I then went on to install a massive shadesail that may not seem like gardening, but really is. This “Cayenne Red” sail that measures over 900 square feet runs mostly over the red-tinged driveway parking area, but also goes up into the rock garden that frames the front of the house. We “planted” a seven-foot high, eight-inch diameter, 3/8-inch gauge steel pole that I chose to have painted in what was called “Illusive Green” so that it matched the surrounding succulents and boulders on the hillside to blend (in a green/grey way) as much as possible with the hillside. This may have been the best project I have undertaken yet on this property this year.

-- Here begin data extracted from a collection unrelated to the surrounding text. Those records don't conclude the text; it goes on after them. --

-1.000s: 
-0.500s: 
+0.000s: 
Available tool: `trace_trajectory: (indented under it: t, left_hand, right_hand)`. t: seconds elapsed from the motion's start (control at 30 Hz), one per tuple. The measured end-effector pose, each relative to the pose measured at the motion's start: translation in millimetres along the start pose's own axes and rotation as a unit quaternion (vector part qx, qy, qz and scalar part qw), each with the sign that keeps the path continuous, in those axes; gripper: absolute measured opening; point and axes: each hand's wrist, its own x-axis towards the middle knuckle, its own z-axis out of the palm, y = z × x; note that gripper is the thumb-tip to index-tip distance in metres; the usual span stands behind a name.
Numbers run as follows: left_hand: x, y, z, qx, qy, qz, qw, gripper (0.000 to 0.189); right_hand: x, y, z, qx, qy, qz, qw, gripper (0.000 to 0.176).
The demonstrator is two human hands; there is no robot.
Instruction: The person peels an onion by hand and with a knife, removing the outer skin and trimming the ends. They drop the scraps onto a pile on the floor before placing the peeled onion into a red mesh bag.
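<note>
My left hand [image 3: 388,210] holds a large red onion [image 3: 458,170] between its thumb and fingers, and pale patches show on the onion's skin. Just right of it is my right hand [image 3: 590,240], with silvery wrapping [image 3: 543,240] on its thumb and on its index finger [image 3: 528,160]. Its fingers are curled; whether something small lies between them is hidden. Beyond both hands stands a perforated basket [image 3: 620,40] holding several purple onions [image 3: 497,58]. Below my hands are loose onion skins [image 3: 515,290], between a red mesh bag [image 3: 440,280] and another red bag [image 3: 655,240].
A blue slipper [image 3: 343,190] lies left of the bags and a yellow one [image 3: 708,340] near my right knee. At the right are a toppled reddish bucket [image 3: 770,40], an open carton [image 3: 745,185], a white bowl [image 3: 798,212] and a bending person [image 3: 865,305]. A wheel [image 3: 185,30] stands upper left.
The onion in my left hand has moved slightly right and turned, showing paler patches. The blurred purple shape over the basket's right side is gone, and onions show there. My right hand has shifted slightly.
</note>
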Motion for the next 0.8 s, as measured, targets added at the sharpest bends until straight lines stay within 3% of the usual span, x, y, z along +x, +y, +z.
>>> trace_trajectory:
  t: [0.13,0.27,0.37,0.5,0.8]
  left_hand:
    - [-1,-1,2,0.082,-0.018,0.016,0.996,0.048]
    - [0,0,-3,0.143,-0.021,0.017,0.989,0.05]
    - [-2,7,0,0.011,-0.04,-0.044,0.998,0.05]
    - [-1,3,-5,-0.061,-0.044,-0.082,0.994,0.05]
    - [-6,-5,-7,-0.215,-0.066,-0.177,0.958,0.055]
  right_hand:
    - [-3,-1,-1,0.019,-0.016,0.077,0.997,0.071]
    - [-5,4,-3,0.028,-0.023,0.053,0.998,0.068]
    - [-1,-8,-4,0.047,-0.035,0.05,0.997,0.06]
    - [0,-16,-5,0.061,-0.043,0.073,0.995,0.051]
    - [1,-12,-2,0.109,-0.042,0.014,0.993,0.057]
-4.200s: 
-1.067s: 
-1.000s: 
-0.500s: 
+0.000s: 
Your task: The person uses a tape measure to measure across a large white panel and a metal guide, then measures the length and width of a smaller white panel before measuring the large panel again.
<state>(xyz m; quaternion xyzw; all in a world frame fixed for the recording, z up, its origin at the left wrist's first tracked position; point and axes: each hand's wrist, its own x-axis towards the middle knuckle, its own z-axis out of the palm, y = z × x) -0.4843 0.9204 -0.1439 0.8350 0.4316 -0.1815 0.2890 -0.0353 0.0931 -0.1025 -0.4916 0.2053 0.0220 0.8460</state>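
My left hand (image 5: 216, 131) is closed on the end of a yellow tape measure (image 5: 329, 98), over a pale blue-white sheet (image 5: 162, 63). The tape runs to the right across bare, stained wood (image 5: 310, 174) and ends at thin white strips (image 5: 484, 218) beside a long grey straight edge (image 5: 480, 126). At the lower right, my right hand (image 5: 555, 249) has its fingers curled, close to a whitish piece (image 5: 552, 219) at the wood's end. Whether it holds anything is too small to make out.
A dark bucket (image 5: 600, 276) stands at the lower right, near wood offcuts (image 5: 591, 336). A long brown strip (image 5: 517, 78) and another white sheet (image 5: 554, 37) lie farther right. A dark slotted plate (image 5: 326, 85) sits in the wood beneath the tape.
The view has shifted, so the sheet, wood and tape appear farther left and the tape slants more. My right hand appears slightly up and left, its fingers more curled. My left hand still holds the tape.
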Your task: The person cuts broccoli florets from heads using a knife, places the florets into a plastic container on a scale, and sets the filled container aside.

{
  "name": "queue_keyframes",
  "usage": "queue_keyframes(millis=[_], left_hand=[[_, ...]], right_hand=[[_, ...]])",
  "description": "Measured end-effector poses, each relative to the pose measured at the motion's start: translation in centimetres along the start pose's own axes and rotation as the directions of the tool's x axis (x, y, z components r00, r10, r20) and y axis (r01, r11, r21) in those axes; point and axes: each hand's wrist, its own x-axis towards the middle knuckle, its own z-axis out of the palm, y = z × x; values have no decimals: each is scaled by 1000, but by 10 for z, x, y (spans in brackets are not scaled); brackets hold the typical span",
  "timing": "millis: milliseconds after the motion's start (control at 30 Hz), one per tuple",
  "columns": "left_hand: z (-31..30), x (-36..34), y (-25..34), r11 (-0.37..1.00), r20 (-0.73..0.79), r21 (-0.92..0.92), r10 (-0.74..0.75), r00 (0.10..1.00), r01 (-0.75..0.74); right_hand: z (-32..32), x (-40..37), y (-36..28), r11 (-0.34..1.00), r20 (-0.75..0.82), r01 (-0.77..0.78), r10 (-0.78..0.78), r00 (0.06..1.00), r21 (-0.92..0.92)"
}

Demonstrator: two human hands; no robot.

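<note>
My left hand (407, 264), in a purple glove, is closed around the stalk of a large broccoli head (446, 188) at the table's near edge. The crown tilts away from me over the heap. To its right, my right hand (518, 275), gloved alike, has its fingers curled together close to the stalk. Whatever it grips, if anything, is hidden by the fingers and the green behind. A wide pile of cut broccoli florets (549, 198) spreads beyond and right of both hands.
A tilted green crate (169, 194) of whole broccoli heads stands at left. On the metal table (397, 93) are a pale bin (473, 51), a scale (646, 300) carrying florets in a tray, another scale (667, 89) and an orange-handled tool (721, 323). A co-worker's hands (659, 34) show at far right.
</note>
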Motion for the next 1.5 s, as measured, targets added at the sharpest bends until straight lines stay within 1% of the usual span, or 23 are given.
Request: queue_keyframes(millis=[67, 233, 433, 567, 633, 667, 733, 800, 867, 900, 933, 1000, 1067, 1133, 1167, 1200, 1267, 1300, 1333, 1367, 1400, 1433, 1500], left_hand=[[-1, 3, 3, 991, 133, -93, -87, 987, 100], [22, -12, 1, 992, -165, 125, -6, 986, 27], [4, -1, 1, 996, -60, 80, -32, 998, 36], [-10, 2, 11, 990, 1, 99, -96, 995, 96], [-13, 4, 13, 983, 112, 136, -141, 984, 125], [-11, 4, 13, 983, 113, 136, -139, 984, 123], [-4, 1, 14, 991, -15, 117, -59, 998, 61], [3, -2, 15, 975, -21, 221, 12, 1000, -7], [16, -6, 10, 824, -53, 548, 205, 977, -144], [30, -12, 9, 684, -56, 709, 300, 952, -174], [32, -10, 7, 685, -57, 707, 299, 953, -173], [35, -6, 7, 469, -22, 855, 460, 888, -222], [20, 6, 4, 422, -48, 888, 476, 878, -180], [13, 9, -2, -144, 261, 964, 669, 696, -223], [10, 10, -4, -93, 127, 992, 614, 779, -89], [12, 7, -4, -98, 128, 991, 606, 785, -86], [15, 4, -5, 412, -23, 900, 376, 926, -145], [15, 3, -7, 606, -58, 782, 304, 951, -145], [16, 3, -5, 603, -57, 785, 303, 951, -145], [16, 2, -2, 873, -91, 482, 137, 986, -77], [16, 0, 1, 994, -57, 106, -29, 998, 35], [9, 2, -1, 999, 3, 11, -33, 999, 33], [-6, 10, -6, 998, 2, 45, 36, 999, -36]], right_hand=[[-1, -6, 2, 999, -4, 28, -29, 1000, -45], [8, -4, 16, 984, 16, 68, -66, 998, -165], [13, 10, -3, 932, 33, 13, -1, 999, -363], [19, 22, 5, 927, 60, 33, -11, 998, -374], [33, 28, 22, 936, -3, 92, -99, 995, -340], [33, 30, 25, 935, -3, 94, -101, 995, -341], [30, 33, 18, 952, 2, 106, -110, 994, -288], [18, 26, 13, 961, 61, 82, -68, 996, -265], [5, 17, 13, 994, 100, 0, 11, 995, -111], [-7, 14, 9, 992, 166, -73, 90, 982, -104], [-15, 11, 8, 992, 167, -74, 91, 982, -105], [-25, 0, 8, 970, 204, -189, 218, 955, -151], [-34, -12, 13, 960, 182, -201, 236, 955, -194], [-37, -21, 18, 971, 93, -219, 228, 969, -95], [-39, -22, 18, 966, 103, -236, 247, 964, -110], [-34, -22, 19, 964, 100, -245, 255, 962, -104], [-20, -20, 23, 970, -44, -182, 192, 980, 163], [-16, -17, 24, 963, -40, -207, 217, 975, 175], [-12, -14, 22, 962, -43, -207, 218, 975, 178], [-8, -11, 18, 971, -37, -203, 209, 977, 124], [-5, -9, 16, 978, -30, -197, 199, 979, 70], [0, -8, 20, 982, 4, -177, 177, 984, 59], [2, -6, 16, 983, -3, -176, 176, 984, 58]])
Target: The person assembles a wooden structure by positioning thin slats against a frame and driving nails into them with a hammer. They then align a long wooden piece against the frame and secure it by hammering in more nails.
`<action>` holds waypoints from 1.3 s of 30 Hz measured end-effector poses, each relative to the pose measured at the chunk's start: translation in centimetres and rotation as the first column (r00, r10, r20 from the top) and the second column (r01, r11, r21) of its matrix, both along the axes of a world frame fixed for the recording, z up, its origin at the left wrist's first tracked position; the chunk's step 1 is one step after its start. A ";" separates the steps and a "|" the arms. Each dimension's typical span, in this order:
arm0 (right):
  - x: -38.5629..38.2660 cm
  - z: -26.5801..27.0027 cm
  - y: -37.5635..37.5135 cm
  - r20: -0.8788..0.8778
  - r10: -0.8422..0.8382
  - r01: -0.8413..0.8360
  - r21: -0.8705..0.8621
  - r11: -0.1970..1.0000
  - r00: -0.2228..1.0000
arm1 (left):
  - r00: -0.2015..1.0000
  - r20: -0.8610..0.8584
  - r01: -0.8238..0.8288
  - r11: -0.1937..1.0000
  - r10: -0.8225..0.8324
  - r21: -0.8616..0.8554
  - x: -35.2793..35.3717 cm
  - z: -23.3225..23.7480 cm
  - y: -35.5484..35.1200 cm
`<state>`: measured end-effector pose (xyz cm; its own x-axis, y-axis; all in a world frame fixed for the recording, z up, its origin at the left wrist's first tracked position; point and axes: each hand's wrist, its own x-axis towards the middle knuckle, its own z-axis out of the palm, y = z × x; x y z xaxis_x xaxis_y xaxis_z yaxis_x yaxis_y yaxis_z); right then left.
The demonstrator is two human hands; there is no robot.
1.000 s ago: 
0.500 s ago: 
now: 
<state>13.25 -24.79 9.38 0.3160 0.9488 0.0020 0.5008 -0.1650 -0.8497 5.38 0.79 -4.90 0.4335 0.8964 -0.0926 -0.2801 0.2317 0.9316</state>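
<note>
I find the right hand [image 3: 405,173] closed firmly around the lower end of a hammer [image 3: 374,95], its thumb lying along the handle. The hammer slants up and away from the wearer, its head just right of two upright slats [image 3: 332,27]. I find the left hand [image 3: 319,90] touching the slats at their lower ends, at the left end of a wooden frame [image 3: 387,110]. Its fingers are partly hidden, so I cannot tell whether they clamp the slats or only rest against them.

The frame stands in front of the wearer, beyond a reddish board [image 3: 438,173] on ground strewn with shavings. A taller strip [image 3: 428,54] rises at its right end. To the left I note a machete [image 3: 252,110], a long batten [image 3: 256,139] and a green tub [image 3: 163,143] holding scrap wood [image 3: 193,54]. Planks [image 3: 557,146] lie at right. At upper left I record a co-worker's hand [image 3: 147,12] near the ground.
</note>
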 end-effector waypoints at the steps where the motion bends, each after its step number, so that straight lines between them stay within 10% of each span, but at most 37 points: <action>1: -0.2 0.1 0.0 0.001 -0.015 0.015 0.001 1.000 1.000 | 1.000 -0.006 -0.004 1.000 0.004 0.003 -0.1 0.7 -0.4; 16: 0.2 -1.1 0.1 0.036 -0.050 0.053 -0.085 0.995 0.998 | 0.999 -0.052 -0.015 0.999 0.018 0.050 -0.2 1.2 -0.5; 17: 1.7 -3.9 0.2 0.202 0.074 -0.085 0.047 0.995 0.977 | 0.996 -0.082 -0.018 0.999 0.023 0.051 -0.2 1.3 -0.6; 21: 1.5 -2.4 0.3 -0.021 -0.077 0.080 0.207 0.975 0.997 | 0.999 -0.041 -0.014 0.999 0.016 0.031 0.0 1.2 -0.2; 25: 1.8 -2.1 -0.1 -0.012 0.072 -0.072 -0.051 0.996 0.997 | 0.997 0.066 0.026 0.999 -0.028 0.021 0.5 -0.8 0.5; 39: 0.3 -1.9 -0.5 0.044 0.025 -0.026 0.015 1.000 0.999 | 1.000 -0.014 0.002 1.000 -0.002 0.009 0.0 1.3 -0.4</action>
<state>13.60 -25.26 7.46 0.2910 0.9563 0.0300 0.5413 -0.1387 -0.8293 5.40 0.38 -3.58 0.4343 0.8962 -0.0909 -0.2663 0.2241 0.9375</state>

The next project had me wandering down to the front part of the property, putting in a walking garden bridge and path, cut through the succulents and planting whole new water-tolerant plantings and Pygmy Palms around our new games area. This was suddenly out on the edge of gardening. Now that that is completed, I am eyeing the patio area again, wondering what I can do out on that edge to make the patio, which is our main COVID-friendly dining area, more zoomy. I have my horticulturalist making a design suggestion and I already know that there will be some replacing of retaining wall bricks with natural stone. So, here I go again, setting out to do some gardening on the edge.